ABCD is a cyclic quadrilateral. The tangent at A and C meet at a point P. If `angleABC=100^(@)` then `angleAPC` will be euqal to :

To solve the problem, we need to use the properties of cyclic quadrilaterals and the angles formed by tangents. ### Step-by-Step Solution: 1. **Understanding the Problem**: We have a cyclic quadrilateral ABCD, and the tangents at points A and C meet at point P. We are given that angle ABC = 100° and need to find angle APC. 2. **Using the Tangent Property**: The tangent to a circle at any point is perpendicular to the radius drawn to the point of tangency.
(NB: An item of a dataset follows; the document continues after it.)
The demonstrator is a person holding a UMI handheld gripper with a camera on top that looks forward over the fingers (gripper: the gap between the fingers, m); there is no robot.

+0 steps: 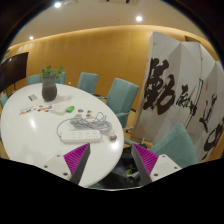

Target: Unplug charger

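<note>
A white power strip [78,127] lies on the round white table [35,135], with a charger plug [98,120] and cables at its right end. My gripper [112,160] hangs well short of it, over the table's near edge. Its fingers are spread wide, the left pink pad [75,156] over the tabletop, the right pink pad [148,161] past the table's rim. Nothing is between them.
A potted plant [49,88] stands at the table's far side. Teal chairs [122,97] ring the table, one [180,145] close by the right finger. A folding screen with black calligraphy [185,95] stands beyond. Small items [42,108] lie near the plant.
</note>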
Therefore, the angle between the tangent at point A and the line segment AP (which is a radius to point A) is 90°. 3. **Identifying Angles**: Since angle ABC is given as 100°, we can find angle BAP, which is the angle between line AB and the tangent at A. By the property of tangents, angle BAP = 90° - angle ABC = 90° - 100° = -10°. This indicates that we need to reconsider our approach since angles cannot be negative. 4. **Using Cyclic Quadrilateral Properties**: In a cyclic quadrilateral, opposite angles are supplementary. Therefore, angle ABC + angle ADC = 180°. Since angle ABC = 100°, angle ADC = 180° - 100° = 80°. 5. **Finding Angle APC**: Now, we can use the fact that angle APC is equal to the sum of angles BAP and CAD. Since angle BAP is 90° (from the tangent property) and angle CAD is equal to angle ADC (which is 80°), we have: \[ \text{angle APC} = \text{angle BAP} + \text{angle CAD} = 90° + 80° = 170°. \] ### Final Answer: Thus, angle APC = 170°.